Надеюсь, что завтра можно будет добраться до почты, а если нас вместе с домом унесет в море, запечатаю письмо в бутылку, авось доплывет до Вас.
О моем московском пребывании Вы, наверное, уже знаете. На третий день массированного общения с друзьями я очнулся с давлением чрезвычайным. Галя прилетела самолетом и в один день управившись с моими делами, увезла меня в Пярну.
У нее хватило такта не читать мне нравоучения, но она официально сообщила мне, что больше одного никуда не пустит.
Единственное серьезное огорчение, что не видел Вас. Хотя Вам я, наверное, не доставил бы большого удовольствия.
Москва раз от разу все хуже. Большинство моих знакомых пребывают в растерянности. Но ничего толком сформулировать не могут. Что-то внутри датского королевства происходит. Я ощущаю это, как приход нового поколения, новых людей. В этих людях всё глубоко чуждо. И в воздухе чувствуется их нарастающий напор.

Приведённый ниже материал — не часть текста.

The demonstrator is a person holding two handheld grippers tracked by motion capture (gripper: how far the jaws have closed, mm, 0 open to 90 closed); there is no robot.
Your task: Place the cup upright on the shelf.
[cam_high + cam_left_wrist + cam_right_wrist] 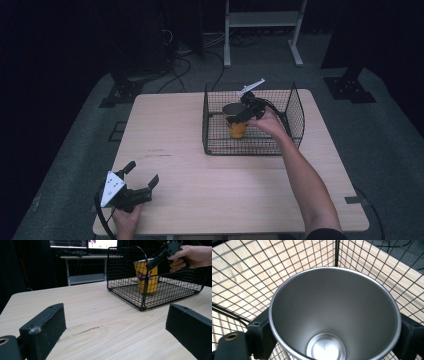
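Your right tool point(239, 114) grips a yellow cup point(236, 126) standing upright inside the wire basket point(295, 107), toward the basket's left side. Your left tool point(141, 176) rests on the bench point(200, 175), well apart from the basket, jaws spread wide.

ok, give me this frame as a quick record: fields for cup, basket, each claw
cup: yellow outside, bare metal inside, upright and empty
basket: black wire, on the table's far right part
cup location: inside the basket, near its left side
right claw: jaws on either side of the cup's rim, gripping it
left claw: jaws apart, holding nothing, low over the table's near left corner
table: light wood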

Когда я Вам как-то писал об уходе из литературы, я, видимо, впервые почувствовал невозможность сосуществования с этими людьми. А я ведь сосуществовал, к примеру, с Наровчатовым.
Тут дело другое. Мы с тем же Наровчатовым оба знаем, что воздух состоит из азота и кислорода. Только я считаю, что важен кислород, а он — что азот. Но мы с ним одним воздухом дышали.
А у этих воздух другой, состав воздуха другой. Об этом все время думается. Да и стихи пишутся видимо про это. «Весть» уже где-то далеко.
Дела мои в непонятно-мутном состоянии. Гослит, по выражению Гали, предложил мне «Брестский мир». (Это тоже из нового напора). Я пока никаких решений не принял. Жду обещанного договора на том стихов. Но об этом обо всем говорить неохота.
Работается плохо. Две недели я вообще приходил в норму. Но в рабочую норму так и не пришел. А надо переводить всякую всячину.
Пока же читаю толстовские номера журналов. Старик, наверное, сто раз уже перевернулся в гробу от своего юбилея. Он на открытие пушкинского памятника ехать не захотел, хоть Тургенев его уговаривал. А тут происходит нечто настолько антитолстовское, что душа болит.
Но толстовские документы публикуются иногда замечательные. Например, записки Маковицкого об уходе и смерти Толстого.
Поразительней всего простота и ясность происходящего. И о Софье Андреевне Л.Н. говорит яснее и проще всего: «Жалко».
А ее действительно жалко. Часто говорят, что всегда прав художник. Субъективно, может быть, и прав. Но субъективно прав любой человек. А с художника спрос другой. Можно ли говорить, что Пушкин — жертва Гончаровой, а Толстой — жертва Софьи Андреевны? Между ними суда нет и быть не может.
История отношений Толстого с близкими, это история, как он их давил своей тяжестью, а они, кто мог, сопротивлялись. И у Пушкина произошло бы то же самое, если бы его не убили на дуэли.
Почему-то Гончарову последнее время принято любить. Даже славный человек Непомнящий2 упрекает Анну Андреевну и Цветаеву в бабьей ревности. А Софью Андреевну еще не канонизировали. Уж больно ее не любили друзья старого Толстого. Маковицкий тоже пишет о ней без приязни. (Есть и в ней от заразы.) А почитаешь ее «Мою жизнь» (тоже в «Новом мире») и понимаешь, что в ней немало было способностей и, действительно, — «жалко».
…В Москве видел Часового. Он тихий и, по-моему, бедный. Дело не движется. А внутренне что-то уже безвозвратно изменилось. Действительно —
по мненью Гераклита
Нельзя два раза сесть в одно корыто.
Читал мне свой ответ на пакостную книгу какого-то чеха3. Сейчас это звучит слабо, как бы и не нужно. Вроде справки из домоуправления: можно предъявить если потребуется…
Дописываю на следующий день. Вода все еще стоит вокруг дома, очень медленно куда-то утекает. Варвара в резиновых сапогах ухлюпала в школу. И все же приятно знать, что живешь рядом с морем, которое может рассердиться.
Посылаю Вам стихотворение, вариант которого однажды читал, но там что-то не получалось с «он» и «она».